Version-Release number of selected component (if applicable):
console commit: io.openshift.build.commit.url=https://github.com/openshift/console/commit/bddf50c90ba2c2ed12658af993bdc30763866723
cluster version: 4.0.0-0.nightly-2019-03-20-153904

How reproducible:
Always

Steps to Reproduce:
1. user login to console, create a project and goes to Home -> Status -> choose your project -> Dashboard view
2. In project Details, we try to add default pull secret for our project
3. Set Secret Name, Method, Registry Address, Username, Password

Actual results:
3. We could find the password is not encoded

Expected results:
3. We should encode the password for security concerns

Additional info:
Comment 1 Jakub Hadvig 2019-03-22 10:01:37 UTC 
Tried to reproduce the issue but without luck.

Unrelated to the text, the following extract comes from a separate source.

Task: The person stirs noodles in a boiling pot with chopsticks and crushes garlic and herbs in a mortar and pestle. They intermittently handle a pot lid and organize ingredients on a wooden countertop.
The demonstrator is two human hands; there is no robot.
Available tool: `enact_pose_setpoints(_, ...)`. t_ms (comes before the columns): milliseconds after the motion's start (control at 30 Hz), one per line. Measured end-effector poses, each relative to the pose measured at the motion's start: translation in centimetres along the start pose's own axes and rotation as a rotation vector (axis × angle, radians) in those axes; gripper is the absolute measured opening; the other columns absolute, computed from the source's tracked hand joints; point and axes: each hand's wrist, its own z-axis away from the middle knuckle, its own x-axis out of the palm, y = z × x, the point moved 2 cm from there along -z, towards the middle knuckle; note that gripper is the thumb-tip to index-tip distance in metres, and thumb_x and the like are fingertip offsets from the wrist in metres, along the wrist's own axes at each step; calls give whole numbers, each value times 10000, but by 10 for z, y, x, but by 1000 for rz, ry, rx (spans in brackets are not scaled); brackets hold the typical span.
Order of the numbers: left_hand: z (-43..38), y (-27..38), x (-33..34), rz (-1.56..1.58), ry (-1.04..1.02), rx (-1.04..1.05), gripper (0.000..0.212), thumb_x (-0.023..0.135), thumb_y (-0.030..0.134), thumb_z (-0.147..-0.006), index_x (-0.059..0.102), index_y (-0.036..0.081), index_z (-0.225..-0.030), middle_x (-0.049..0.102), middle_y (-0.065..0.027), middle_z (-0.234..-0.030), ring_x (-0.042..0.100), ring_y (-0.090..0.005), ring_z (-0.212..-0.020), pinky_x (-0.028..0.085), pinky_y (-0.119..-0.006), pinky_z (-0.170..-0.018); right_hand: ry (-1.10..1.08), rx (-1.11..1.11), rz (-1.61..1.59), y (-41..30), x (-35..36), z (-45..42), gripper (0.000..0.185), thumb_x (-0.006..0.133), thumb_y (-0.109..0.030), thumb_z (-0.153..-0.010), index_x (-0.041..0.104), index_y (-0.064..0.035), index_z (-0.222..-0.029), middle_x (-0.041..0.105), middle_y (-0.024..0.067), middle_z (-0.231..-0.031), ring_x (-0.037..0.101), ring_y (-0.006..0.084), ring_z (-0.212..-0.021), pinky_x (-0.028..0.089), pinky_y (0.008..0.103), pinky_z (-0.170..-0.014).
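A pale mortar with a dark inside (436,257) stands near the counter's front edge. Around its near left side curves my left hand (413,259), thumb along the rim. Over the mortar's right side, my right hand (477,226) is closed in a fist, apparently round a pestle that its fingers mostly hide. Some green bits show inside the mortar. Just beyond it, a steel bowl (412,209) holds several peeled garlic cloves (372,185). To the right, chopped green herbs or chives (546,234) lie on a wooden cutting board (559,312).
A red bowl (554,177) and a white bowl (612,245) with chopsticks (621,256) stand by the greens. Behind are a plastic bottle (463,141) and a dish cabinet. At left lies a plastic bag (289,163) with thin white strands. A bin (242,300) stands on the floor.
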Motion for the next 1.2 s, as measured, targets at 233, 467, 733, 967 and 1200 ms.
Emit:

I've created the Pull Image Secret, entering Name, Method, Registry Address, Username and Password and I could see
that all the data where encoded properly.
Note that the Username and Password are encoded into the 'auth' field in following format 'Username:Password'

So when creating secret with:
Name: secret1
RegistryAdd: secret.k8s.com
Username: foo
Password: bar

the created secret looks like:
------
$ oc get secret secret1 -o yaml
kind: Secret
apiVersion: v1
metadata:
  name: secret1
  namespace: default
  selfLink: /api/v1/namespaces/default/secrets/secret1
  uid: beb1f74e-4c88-11e9-a631-0a79fc8e9920
  resourceVersion: '735952'
  creationTimestamp: '2019-03-22T09:56:21Z'
data:
  .dockerconfigjson: >-
    eyJhdXRocyI6eyJzZWNyZXQuazhzLmNvbSI6eyJhdXRoIjoiWm05dk9tSmhjZz09IiwiZW1haWwiOiIifX19
type: kubernetes.io/dockerconfigjson
------

if you base64 decode the data['.dockerconfigjson'] string you will get following json string:

{"auths":{"secret.k8s.com":{"auth":"Zm9vOmJhcg==","email":""}}}

You can notice the nested 'auth' field which if you base64 decode once again you will get: 'foo:bar' which is the Username:Password I mentioned.
Not sure if I missed something though, can you provide please more info ?
Comment 2 Yadan Pei 2019-03-25 02:16:55 UTC 
This issue only happens in configuring default pull secret modal, which should be located at https://github.com/openshift/console/blob/master/frontend/public/components/modals/configure-ns-pull-secret-modal.jsx#L259

Here's a recording of the screen http://g.recordit.co/QFaWXoshv7.gif

The secret created has encoded data but in the form, password is shown 'redhat' which should be '******'

Let me know if it's still not clear
Comment 3 Jakub Hadvig 2019-03-25 09:19:36 UTC 
Oh, got it, you mean the the password should be hidden to the user.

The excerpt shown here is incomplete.